We’ve come to expect full intellelectual shut-down here in America, where Senator John Edwards failed to anticipate that  a $400 haircut might undermine his position as a man of the people, and where the CEOs of the Big Three auto makers flew to Washington, D.C., each in his own private jet, to ask congress for money to bail out their failing businesses.  But there’s something astonishingly disturbing about an adult who fails to recognize the difference between a giant Panda Bear and a puppy … or a Beany Baby.

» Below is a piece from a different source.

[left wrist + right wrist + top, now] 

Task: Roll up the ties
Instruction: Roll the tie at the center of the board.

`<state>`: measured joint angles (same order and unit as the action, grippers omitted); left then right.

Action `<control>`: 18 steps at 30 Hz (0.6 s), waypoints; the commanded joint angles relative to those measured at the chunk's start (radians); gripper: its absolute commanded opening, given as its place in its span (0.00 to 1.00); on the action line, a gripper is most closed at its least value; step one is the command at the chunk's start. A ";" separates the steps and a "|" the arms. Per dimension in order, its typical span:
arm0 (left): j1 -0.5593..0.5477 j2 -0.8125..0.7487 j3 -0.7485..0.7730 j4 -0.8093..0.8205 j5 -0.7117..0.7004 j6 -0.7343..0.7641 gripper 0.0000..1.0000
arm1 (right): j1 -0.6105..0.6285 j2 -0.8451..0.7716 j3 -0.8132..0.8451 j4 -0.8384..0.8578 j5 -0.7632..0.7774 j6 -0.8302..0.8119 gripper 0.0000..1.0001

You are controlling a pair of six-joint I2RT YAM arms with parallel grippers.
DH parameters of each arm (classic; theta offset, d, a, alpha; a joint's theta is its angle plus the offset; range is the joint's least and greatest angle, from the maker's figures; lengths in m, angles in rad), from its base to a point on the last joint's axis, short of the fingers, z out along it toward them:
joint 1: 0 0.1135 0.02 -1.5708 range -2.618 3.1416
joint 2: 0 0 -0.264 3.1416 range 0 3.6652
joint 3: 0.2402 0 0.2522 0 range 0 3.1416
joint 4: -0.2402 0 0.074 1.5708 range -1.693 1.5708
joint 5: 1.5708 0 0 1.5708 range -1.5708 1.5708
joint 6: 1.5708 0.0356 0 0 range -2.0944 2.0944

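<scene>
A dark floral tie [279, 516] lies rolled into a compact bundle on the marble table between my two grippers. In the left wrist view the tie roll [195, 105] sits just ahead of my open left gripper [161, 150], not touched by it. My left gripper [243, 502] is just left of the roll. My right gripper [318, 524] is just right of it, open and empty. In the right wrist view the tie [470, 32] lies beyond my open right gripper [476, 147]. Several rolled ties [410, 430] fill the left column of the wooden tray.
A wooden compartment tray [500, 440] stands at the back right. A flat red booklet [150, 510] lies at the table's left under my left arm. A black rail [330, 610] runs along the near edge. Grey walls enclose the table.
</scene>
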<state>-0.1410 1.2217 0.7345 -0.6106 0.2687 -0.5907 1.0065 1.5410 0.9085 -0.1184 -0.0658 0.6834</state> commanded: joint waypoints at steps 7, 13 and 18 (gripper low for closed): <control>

“Yang Yang was so cute and I just wanted to cuddle him. I didn’t expect he would attack,” the 20-year-old student, surnamed Liu, said in a local hospital, according to the official Xinhua News Agency.

As I’ve already written, the sages predict that the generation before the messianic era will be characterized by hesik haDa’as — the failure of reason.  Perhaps the militant activism for same-sex marriage and the search for affection from a brightly-colored omnivore are symptoms of the same affliction:  a profound, irrational confusion over the nature of love and intimacy.

There was a time, not so long ago, when sexual perversion may have existed but was kept securely locked in the closet.  Social pressure forced abherrent sexual behavior underground.  It existed, but it wasn’t fashionable.  Consequently, it wasn’t terribly attractive.

As the line of acceptibility shifts, we can expect more stories like this one, and further demands from the radical fringe.